__Activity__: Look through the lines below and extract any with the word "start".

__Available data__:
◆ ◆ ◆ ◆ ◆ ◆ ◆

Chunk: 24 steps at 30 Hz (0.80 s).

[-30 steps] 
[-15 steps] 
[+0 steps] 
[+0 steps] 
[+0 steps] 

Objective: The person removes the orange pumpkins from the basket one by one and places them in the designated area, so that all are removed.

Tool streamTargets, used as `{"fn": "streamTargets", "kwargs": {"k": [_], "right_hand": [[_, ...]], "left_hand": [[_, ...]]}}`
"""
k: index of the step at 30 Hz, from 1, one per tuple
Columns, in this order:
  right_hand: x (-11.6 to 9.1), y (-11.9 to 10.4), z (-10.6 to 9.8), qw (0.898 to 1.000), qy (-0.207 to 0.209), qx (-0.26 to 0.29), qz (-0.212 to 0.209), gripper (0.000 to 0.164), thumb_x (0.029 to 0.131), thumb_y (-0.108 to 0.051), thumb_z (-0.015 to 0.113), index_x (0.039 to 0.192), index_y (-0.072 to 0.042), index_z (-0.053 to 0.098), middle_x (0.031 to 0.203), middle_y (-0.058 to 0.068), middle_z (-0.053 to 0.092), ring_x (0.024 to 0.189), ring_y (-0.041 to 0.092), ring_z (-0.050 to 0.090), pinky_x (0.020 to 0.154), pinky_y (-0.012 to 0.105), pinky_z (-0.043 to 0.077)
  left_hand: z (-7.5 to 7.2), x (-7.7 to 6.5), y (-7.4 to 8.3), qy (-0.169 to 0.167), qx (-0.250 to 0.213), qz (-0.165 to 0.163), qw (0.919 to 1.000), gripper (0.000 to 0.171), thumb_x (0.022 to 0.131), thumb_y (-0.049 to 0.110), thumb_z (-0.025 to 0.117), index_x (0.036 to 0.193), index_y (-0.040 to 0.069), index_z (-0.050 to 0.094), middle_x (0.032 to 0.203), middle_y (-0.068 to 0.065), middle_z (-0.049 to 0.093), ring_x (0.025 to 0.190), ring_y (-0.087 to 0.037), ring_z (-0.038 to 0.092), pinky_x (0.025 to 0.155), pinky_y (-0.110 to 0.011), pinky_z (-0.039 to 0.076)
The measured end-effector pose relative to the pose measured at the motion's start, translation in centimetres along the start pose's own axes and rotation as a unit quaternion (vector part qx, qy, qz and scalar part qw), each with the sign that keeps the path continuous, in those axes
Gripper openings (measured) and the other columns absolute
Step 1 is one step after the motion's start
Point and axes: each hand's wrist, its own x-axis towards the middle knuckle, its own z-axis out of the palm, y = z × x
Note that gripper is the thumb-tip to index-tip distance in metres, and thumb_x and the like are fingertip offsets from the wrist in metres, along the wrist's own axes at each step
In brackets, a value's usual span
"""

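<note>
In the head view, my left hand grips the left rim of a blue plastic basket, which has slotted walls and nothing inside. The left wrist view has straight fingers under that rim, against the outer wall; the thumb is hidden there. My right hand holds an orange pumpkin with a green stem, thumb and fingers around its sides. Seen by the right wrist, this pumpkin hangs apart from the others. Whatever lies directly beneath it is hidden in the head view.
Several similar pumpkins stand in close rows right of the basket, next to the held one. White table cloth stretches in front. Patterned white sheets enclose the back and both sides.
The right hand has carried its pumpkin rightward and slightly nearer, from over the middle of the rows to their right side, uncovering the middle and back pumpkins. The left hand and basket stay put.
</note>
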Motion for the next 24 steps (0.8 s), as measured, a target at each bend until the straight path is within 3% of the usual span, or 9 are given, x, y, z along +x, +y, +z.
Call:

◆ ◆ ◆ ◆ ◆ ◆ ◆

__Final answer__:
The measured end-effector pose relative to the pose measured at the motion's start, translation in centimetres along the start pose's own axes and rotation as a unit quaternion (vector part qx, qy, qz and scalar part qw), each with the sign that keeps the path continuous, in those axes
Step 1 is one step after the motion's start

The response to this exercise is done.